» Work required
Repeat the whole listing below exactly as it reads.
====
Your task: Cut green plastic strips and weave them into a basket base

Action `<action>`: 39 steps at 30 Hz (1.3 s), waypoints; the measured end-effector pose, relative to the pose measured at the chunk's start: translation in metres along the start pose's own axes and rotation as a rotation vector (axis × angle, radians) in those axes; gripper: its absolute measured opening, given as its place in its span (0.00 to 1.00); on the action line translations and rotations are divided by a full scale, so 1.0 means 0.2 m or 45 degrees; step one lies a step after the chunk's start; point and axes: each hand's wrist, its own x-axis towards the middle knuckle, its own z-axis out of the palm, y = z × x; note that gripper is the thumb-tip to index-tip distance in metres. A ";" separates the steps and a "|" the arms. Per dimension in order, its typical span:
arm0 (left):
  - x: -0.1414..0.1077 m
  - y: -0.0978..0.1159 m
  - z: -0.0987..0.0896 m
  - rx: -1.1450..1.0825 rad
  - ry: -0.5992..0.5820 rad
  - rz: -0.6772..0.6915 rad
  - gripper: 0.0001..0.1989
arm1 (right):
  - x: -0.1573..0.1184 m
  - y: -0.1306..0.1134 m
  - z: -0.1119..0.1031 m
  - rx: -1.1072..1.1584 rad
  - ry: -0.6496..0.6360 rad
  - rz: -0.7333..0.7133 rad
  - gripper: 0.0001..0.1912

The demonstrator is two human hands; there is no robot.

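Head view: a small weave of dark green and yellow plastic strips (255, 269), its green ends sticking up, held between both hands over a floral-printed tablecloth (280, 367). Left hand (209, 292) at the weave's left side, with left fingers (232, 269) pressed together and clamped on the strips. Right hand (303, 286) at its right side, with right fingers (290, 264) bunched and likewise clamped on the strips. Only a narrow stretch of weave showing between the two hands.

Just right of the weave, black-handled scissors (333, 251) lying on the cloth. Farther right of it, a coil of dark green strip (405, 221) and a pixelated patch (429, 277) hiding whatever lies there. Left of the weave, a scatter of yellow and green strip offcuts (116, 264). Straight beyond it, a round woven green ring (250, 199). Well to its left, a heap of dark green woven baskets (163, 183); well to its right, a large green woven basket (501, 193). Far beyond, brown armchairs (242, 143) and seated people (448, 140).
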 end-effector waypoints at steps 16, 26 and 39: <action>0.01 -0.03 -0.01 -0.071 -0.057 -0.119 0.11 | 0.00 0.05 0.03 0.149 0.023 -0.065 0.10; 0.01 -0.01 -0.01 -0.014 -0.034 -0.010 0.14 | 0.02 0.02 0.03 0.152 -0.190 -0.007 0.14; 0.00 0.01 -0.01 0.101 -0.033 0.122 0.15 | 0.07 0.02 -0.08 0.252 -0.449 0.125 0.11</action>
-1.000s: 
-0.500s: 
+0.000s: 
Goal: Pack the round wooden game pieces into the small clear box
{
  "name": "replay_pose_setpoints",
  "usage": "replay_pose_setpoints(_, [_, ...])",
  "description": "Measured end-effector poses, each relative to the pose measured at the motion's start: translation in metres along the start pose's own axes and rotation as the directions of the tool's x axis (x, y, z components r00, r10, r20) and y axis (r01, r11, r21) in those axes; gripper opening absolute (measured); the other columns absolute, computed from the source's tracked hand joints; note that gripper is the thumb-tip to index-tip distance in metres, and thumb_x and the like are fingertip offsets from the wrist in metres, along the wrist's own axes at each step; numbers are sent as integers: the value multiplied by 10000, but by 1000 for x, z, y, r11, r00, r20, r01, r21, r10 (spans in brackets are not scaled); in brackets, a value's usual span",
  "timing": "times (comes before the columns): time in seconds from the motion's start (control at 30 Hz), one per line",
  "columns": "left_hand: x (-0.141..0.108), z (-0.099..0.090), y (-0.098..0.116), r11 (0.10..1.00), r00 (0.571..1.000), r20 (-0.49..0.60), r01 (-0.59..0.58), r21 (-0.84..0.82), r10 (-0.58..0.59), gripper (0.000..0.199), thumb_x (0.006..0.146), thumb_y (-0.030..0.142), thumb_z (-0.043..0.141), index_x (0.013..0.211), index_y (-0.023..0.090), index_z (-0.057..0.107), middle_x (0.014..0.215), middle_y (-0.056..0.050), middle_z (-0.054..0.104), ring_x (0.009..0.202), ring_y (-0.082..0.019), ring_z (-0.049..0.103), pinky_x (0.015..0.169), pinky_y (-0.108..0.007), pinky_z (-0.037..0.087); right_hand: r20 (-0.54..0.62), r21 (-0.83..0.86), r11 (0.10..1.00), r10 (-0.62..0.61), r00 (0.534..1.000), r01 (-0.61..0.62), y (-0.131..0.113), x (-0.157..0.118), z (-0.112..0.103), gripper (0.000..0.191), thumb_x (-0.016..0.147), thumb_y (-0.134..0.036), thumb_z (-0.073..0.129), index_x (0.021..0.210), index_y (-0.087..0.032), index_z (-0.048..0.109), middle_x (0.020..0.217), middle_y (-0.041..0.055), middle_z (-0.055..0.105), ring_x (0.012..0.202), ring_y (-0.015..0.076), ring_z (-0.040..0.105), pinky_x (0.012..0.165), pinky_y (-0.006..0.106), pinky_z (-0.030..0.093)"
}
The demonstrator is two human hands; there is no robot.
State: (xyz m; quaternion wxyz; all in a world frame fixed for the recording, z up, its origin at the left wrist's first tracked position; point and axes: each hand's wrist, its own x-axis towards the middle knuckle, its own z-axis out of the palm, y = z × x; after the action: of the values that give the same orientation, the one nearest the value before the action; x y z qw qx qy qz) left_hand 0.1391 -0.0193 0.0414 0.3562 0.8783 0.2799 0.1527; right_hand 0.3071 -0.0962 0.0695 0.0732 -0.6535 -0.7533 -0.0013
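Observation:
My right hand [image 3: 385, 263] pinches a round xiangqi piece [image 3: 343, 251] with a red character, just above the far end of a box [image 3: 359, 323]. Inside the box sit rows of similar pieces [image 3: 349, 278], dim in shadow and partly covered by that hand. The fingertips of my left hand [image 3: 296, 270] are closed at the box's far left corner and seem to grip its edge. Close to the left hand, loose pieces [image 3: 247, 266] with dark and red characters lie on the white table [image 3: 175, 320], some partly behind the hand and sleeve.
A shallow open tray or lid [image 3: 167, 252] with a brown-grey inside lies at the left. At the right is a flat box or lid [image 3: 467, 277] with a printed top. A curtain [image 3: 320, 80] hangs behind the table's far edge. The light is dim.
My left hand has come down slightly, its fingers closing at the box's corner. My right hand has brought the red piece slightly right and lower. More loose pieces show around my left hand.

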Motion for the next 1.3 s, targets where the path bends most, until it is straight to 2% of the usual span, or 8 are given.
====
» Answer
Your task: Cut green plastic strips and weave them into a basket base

Action `<action>`: 39 steps at 30 Hz (1.3 s), waypoints; the measured end-effector pose, relative to the pose measured at the chunk's start: translation in metres along the start pose's own axes and rotation as a rotation vector (axis × angle, radians) in those axes; gripper: its absolute measured opening, given as its place in its span (0.00 to 1.00); on the action line translations and rotations are divided by a full scale, so 1.0 means 0.2 m or 45 degrees; step one lies a step after the chunk's start; point and axes: each hand's wrist, its own x-axis towards the middle knuckle, its own z-axis out of the palm, y = z × x; note that gripper is the thumb-tip to index-tip distance in metres. A ";" separates the steps and a "|" the arms. Per dimension in order, its typical span:
arm0 (left):
  - x: -0.1414..0.1077 m
  - y: -0.0978..0.1159 m
  - z: -0.0987..0.0896 m
  - rx: -1.1450..1.0825 rad
  - ry: -0.5992..0.5820 rad
  - rz: -0.6772..0.6915 rad
  - gripper: 0.0001..0.1989
arm1 (right):
  - x: -0.1573..0.1184 m
  - y: -0.1306..0.1134 m
  - z: -0.1119..0.1031 m
  - rx: -1.1072..1.1584 rad
  - ry: -0.6496..0.6360 rad
  - rz: -0.7333..0.7133 rad
  - gripper: 0.0001..0.1912

The demonstrator is two human hands; there is no robot.

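Head view: a small weave of dark green and yellow plastic strips (255, 269), its green ends sticking up, held between both hands over a floral-printed tablecloth (280, 367). Left hand (209, 292) at the weave's left side, with left fingers (232, 269) pressed together and clamped on the strips. Right hand (303, 286) at its right side, with right fingers (290, 264) bunched and likewise clamped on the strips. Only a narrow stretch of weave showing between the two hands.

Just right of the weave, black-handled scissors (333, 251) lying on the cloth. Farther right of it, a coil of dark green strip (405, 221) and a pixelated patch (429, 277) hiding whatever lies there. Left of the weave, a scatter of yellow and green strip offcuts (116, 264). Straight beyond it, a round woven green ring (250, 199). Well to its left, a heap of dark green woven baskets (163, 183); well to its right, a large green woven basket (501, 193). Far beyond, brown armchairs (242, 143) and seated people (448, 140).
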 end-effector waypoints at steps 16, 26 and 39: <action>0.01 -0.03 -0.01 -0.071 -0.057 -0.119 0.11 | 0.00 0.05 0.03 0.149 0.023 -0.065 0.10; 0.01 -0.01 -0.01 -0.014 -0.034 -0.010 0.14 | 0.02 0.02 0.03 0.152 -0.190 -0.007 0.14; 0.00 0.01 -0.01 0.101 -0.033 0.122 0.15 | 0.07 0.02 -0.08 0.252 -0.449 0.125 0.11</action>
-1.000s: 
-0.500s: 
+0.000s: 
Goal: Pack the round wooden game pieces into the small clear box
{
  "name": "replay_pose_setpoints",
  "usage": "replay_pose_setpoints(_, [_, ...])",
  "description": "Measured end-effector poses, each relative to the pose measured at the motion's start: translation in metres along the start pose's own axes and rotation as the directions of the tool's x axis (x, y, z components r00, r10, r20) and y axis (r01, r11, r21) in those axes; gripper opening absolute (measured); the other columns absolute, computed from the source's tracked hand joints; note that gripper is the thumb-tip to index-tip distance in metres, and thumb_x and the like are fingertip offsets from the wrist in metres, along the wrist's own axes at each step; numbers are sent as integers: the value multiplied by 10000, but by 1000 for x, z, y, r11, r00, r20, r01, r21, r10 (spans in brackets are not scaled); in brackets, a value's usual span",
  "timing": "times (comes before the columns): time in seconds from the motion's start (control at 30 Hz), one per line",
  "columns": "left_hand: x (-0.141..0.108), z (-0.099..0.090), y (-0.098..0.116), r11 (0.10..1.00), r00 (0.571..1.000), r20 (-0.49..0.60), r01 (-0.59..0.58), r21 (-0.84..0.82), r10 (-0.58..0.59), gripper (0.000..0.199), thumb_x (0.006..0.146), thumb_y (-0.030..0.142), thumb_z (-0.043..0.141), index_x (0.013..0.211), index_y (-0.023..0.090), index_z (-0.057..0.107), middle_x (0.014..0.215), middle_y (-0.056..0.050), middle_z (-0.054..0.104), ring_x (0.009..0.202), ring_y (-0.082..0.019), ring_z (-0.049..0.103), pinky_x (0.015..0.169), pinky_y (-0.108..0.007), pinky_z (-0.037..0.087); right_hand: r20 (-0.54..0.62), r21 (-0.83..0.86), r11 (0.10..1.00), r10 (-0.62..0.61), r00 (0.534..1.000), r01 (-0.61..0.62), y (-0.131..0.113), x (-0.157..0.118), z (-0.112..0.103), gripper (0.000..0.191), thumb_x (-0.016..0.147), thumb_y (-0.134..0.036), thumb_z (-0.073..0.129), index_x (0.021..0.210), index_y (-0.087..0.032), index_z (-0.048..0.109), middle_x (0.020..0.217), middle_y (-0.041..0.055), middle_z (-0.055..0.105), ring_x (0.012..0.202), ring_y (-0.015..0.076), ring_z (-0.040..0.105), pinky_x (0.012..0.165), pinky_y (-0.006..0.106), pinky_z (-0.030..0.093)"
}
The demonstrator is two human hands; there is no robot.
State: (xyz m; quaternion wxyz; all in a world frame fixed for the recording, z up, its origin at the left wrist's first tracked position; point and axes: each hand's wrist, its own x-axis towards the middle knuckle, its own z-axis out of the palm, y = z × x; after the action: of the values that give the same orientation, the one nearest the value before the action; x y z qw qx qy qz) left_hand 0.1391 -0.0193 0.0414 0.3562 0.8783 0.2799 0.1527; right_hand 0.3071 -0.0962 0.0695 0.0732 -0.6535 -0.7533 -0.0013
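Observation:
My right hand [image 3: 385, 263] pinches a round xiangqi piece [image 3: 343, 251] with a red character, just above the far end of a box [image 3: 359, 323]. Inside the box sit rows of similar pieces [image 3: 349, 278], dim in shadow and partly covered by that hand. The fingertips of my left hand [image 3: 296, 270] are closed at the box's far left corner and seem to grip its edge. Close to the left hand, loose pieces [image 3: 247, 266] with dark and red characters lie on the white table [image 3: 175, 320], some partly behind the hand and sleeve.
A shallow open tray or lid [image 3: 167, 252] with a brown-grey inside lies at the left. At the right is a flat box or lid [image 3: 467, 277] with a printed top. A curtain [image 3: 320, 80] hangs behind the table's far edge. The light is dim.
My left hand has come down slightly, its fingers closing at the box's corner. My right hand has brought the red piece slightly right and lower. More loose pieces show around my left hand.
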
Motion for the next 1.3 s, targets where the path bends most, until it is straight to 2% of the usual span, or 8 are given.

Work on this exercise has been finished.